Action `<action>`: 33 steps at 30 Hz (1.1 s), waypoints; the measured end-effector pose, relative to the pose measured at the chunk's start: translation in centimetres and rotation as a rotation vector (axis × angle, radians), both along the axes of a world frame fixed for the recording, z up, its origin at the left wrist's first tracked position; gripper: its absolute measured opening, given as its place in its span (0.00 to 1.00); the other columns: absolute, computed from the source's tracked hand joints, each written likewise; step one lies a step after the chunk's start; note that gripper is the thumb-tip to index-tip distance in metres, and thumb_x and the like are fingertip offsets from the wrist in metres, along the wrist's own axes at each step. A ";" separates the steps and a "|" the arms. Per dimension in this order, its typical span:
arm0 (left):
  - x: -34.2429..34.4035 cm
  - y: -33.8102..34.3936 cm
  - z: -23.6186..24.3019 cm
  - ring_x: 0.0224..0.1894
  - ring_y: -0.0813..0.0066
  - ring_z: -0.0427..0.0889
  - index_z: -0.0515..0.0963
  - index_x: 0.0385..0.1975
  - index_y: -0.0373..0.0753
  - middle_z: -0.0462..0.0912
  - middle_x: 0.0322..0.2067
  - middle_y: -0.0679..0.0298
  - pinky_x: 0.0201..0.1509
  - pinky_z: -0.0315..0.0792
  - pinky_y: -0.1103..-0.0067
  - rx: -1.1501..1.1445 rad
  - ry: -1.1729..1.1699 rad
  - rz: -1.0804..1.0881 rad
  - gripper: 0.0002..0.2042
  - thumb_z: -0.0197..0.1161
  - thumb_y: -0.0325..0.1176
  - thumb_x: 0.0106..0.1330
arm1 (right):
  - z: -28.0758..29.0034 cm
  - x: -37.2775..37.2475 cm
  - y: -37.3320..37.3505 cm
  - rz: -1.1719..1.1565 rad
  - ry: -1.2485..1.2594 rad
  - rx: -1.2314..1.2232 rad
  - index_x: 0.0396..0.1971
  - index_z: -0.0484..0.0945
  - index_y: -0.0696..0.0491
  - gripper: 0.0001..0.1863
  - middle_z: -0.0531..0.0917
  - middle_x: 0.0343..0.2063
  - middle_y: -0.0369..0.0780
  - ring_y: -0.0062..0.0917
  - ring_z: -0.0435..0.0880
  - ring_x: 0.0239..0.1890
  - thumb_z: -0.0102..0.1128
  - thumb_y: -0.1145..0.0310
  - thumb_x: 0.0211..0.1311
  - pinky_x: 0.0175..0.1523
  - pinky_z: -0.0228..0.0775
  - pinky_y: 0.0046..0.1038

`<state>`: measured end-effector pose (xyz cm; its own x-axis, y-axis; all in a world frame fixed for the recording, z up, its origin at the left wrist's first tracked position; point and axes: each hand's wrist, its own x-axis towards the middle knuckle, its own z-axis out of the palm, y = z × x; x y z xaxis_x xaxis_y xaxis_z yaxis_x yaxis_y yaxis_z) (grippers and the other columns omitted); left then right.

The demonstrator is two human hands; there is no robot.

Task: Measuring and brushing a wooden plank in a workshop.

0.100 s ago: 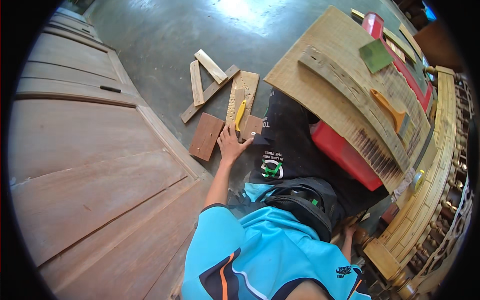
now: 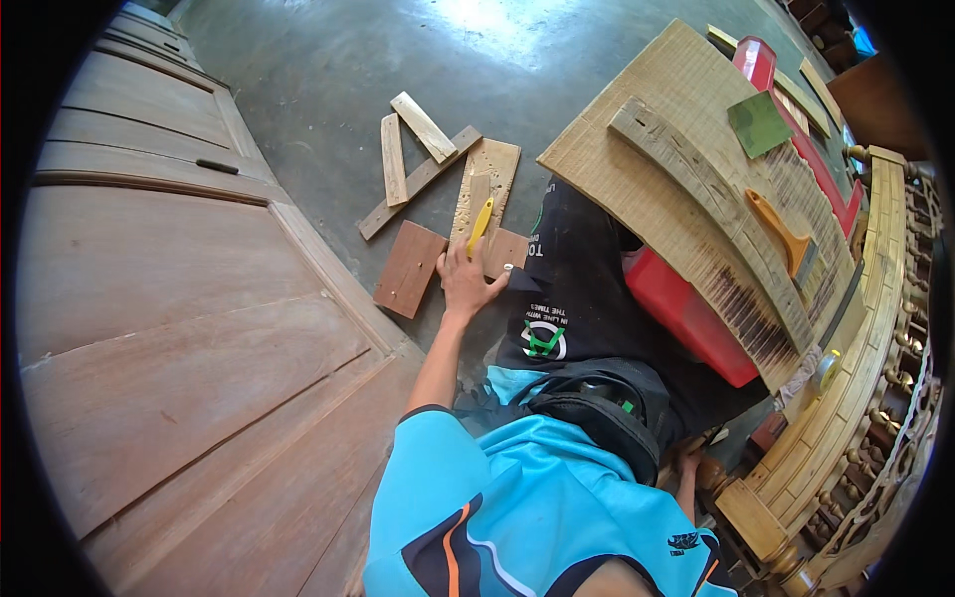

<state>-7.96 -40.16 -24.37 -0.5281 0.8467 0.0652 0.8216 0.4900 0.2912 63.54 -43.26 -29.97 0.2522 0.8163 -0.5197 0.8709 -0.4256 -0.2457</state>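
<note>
My left hand (image 2: 465, 283) reaches down to the wood pieces on the floor, fingers stretched forward and thumb apart. Its fingertips are at the lower end of a yellow-handled tool (image 2: 481, 221), which they partly cover. That tool lies on a pale pitted board (image 2: 505, 164). A reddish-brown block (image 2: 410, 269) sits just left of the hand, and a smaller brown block (image 2: 506, 251) to its right. Low on the right, my right hand (image 2: 688, 462) is partly hidden beside a turned wooden post (image 2: 710, 472); its fingers do not show clearly.
To my right, a large rough board (image 2: 637, 90) bears a curved wood strip (image 2: 696, 184), an orange-handled brush (image 2: 781, 229) and a green sheet (image 2: 759, 124), above a red plastic piece (image 2: 686, 313). Wooden panels (image 2: 179, 259) stand left; a spindled wooden frame (image 2: 860, 298) lies right. Loose strips (image 2: 393, 159) lie ahead.
My left hand has moved slightly forward and right, so its fingers cover the lower dark end of the yellow-handled tool. The whole view has shifted a little.
</note>
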 end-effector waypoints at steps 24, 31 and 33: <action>3.3 7.0 -5.2 0.60 0.66 0.64 0.67 0.54 0.41 0.68 0.55 0.60 0.58 0.59 0.64 -0.163 -0.128 -0.408 0.25 0.56 0.43 0.57 | 8.0 -9.3 2.0 -0.273 0.030 -0.171 0.58 0.63 0.58 0.41 0.75 0.51 0.53 0.44 0.76 0.52 0.67 0.52 0.46 0.52 0.72 0.38; -0.7 3.7 -5.9 0.60 0.66 0.65 0.66 0.55 0.41 0.68 0.56 0.59 0.57 0.61 0.64 -0.335 -0.169 -0.461 0.24 0.54 0.44 0.60 | 9.2 -14.7 4.3 0.133 -0.334 0.410 0.52 0.69 0.53 0.35 0.71 0.50 0.49 0.46 0.68 0.55 0.70 0.58 0.41 0.57 0.62 0.44; -2.3 2.2 -5.2 0.59 0.66 0.65 0.66 0.55 0.40 0.68 0.56 0.59 0.57 0.61 0.64 -0.405 -0.196 -0.463 0.24 0.54 0.44 0.61 | 6.5 -16.7 5.4 0.184 -0.406 0.524 0.53 0.69 0.47 0.32 0.68 0.54 0.50 0.50 0.63 0.59 0.66 0.63 0.43 0.60 0.56 0.51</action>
<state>-10.21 -37.95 -29.54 -0.0721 0.9272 -0.3676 0.9247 0.2003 0.3237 46.84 -37.85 -23.42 0.1768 0.9823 0.0620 0.9842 -0.1760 -0.0178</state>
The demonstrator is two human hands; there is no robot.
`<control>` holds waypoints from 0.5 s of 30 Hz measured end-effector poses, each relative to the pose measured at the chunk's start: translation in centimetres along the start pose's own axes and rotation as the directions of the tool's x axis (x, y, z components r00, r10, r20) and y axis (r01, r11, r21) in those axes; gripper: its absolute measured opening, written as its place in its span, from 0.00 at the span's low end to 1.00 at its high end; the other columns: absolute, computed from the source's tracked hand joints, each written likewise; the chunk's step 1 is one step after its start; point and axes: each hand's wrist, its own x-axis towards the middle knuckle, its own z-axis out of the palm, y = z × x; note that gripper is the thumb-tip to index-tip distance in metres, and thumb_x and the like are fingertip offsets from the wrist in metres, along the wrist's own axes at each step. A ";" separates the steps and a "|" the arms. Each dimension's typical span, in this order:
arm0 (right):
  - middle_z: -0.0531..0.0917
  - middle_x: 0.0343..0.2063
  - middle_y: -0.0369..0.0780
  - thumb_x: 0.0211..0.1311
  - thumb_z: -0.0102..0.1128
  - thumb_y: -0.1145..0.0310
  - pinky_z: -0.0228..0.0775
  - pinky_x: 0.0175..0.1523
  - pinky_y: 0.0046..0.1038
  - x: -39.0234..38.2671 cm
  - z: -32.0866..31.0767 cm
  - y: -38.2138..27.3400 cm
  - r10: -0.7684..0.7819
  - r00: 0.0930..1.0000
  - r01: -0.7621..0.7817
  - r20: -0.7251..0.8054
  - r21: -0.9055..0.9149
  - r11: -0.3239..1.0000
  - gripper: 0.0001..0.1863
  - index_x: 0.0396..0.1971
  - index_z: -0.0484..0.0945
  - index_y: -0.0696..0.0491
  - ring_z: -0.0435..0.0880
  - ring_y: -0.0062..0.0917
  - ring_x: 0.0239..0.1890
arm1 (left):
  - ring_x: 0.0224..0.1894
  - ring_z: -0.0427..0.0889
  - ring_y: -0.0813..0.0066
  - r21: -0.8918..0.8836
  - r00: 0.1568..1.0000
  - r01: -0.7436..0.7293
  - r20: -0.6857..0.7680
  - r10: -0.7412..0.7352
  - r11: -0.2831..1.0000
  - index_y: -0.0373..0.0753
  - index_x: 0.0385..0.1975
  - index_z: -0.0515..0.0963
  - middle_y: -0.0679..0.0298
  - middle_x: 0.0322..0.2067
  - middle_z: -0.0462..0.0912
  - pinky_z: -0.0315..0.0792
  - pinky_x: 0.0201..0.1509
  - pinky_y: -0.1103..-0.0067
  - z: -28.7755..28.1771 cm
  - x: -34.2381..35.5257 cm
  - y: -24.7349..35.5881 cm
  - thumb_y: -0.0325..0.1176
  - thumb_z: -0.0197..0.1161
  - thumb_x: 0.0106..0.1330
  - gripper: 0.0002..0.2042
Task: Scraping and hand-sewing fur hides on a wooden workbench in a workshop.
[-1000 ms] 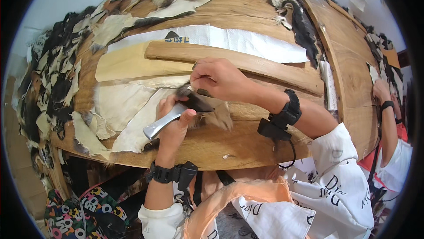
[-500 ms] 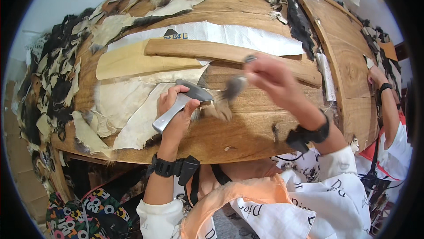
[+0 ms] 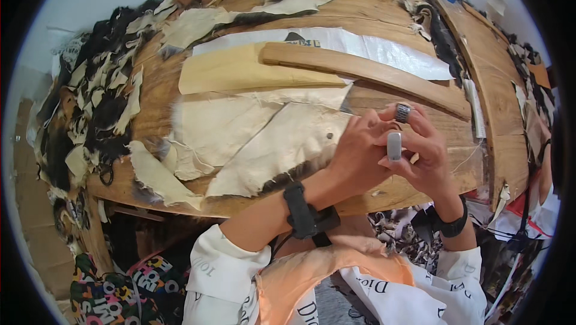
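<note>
Hands (image 3: pixel 390 151) clasped together hide whatever they hold.

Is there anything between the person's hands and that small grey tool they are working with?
Nothing visible. The small grey tool sits directly in the fingers of the right hand, with the left hand pressed beside it, above the pale hide pieces on the wooden table.

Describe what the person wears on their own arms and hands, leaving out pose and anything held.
Both forearms are bare below white sleeves with dark printed lettering, pushed up past the elbows. The left hand has a black wrist strap carrying a small black unit. The right hand has a plain black wristband, a patterned metal thimble-like ring and a smooth silvery finger cap.
</note>
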 end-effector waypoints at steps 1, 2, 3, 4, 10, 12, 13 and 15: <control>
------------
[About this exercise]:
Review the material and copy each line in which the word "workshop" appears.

[Solution for this problem]:
Task: Measuring and brushing a wooden plank in a workshop.
Task: Scraping and hand-sewing fur hides on a wooden workbench in a workshop.

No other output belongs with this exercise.